O cenário é de intensificação da cobrança por resultados, redução de quadros de pessoal e exigências desumanas de desempenho, que têm comprometido a saúde mental e física das trabalhadoras e dos trabalhadores, além de deteriorar o atendimento à população.

Nathália Galini, diretora do Sindibancários/ES
“A gente está fazendo essa paralisação para denunciar mais uma vez o Banco do Brasil e brigar por mais funcionários e contra as metas que adoecem bancários e bancárias”, afirmou a diretora do Sindicato Nathalia Galini.
Segundo o dirigente sindical Igor Chagas, “os dados de setembro mostram que, no Espírito Santo, apenas 10% das agências estão conseguindo bater as metas; e no Brasil, temos cerca de oito mil vagas recorrentes, pois o banco não contrata funcionários, sobrecarregando os que estão nas unidades e provocando mais adoecimento”.
Os diretores ressaltaram, ainda, a punição na avaliação para as unidades que não batem metas, atingindo, inclusive, a renda variável dos funcionários.

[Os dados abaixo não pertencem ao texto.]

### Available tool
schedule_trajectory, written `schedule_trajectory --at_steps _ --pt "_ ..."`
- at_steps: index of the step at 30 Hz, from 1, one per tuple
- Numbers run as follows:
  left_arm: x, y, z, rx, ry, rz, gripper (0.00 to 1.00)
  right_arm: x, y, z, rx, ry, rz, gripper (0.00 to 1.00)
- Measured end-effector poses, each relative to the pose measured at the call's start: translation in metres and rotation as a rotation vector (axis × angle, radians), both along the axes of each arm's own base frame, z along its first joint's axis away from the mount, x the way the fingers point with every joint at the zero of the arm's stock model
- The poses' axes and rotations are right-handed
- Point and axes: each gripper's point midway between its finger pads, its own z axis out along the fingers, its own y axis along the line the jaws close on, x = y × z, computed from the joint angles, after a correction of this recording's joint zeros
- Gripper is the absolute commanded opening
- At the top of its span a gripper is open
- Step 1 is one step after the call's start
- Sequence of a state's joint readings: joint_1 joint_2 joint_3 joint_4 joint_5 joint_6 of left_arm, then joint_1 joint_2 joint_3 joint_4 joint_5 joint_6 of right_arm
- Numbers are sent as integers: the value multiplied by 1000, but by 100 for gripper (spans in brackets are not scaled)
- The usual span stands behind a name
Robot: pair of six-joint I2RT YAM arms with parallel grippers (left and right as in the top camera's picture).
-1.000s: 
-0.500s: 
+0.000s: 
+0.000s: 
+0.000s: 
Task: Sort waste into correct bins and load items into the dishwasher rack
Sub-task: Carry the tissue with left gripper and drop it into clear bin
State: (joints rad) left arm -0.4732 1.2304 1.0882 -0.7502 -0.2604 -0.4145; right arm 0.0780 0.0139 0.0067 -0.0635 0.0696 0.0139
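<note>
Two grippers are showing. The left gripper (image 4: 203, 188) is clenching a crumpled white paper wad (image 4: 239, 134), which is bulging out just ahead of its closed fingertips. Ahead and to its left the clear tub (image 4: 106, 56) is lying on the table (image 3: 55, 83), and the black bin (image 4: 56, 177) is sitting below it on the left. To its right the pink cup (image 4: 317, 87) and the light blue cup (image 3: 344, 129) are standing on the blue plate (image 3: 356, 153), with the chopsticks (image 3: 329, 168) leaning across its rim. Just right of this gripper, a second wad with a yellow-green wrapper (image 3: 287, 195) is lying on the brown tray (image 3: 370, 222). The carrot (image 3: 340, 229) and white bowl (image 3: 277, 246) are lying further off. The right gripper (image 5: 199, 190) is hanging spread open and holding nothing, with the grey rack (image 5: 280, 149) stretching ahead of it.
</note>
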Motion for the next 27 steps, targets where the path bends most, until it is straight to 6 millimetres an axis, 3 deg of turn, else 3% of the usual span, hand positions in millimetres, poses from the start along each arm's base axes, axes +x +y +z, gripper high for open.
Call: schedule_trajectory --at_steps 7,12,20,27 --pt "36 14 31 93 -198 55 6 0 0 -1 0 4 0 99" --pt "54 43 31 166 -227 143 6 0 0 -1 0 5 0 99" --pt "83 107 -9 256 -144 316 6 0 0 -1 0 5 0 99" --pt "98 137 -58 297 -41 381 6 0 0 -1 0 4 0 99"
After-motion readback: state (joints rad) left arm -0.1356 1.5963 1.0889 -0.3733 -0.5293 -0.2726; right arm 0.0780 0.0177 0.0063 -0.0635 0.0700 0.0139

Outro problema no BB são as medidas de reestruturação interna que atingem bancários e bancárias que ocupam as funções de assessor I, II e III em unidades estratégicas da instituição. O banco vem forçando a alteração da jornada de trabalho desses funcionários, passando de 6 horas para 8 horas diárias.

Igor Chagas, diretor do Sindibancários/ES
Não bastasse tudo isso, o BB não faz os investimentos necessários no custeio da Cassi. O Sindicato lembra que a maior parte das grandes estatais já tem a proporção 70/30 no custeio, sendo a maior parte para o empregador/patrocinador e os empregados arcando com os 30% restantes. “Exigimos que o BB garanta os cuidados com a saúde de seus funcionários. Já é o segundo dia nacional de luta e nosso entendimento é que devemos continuar mobilizados até que o BB nos escute”, afirmou Igor.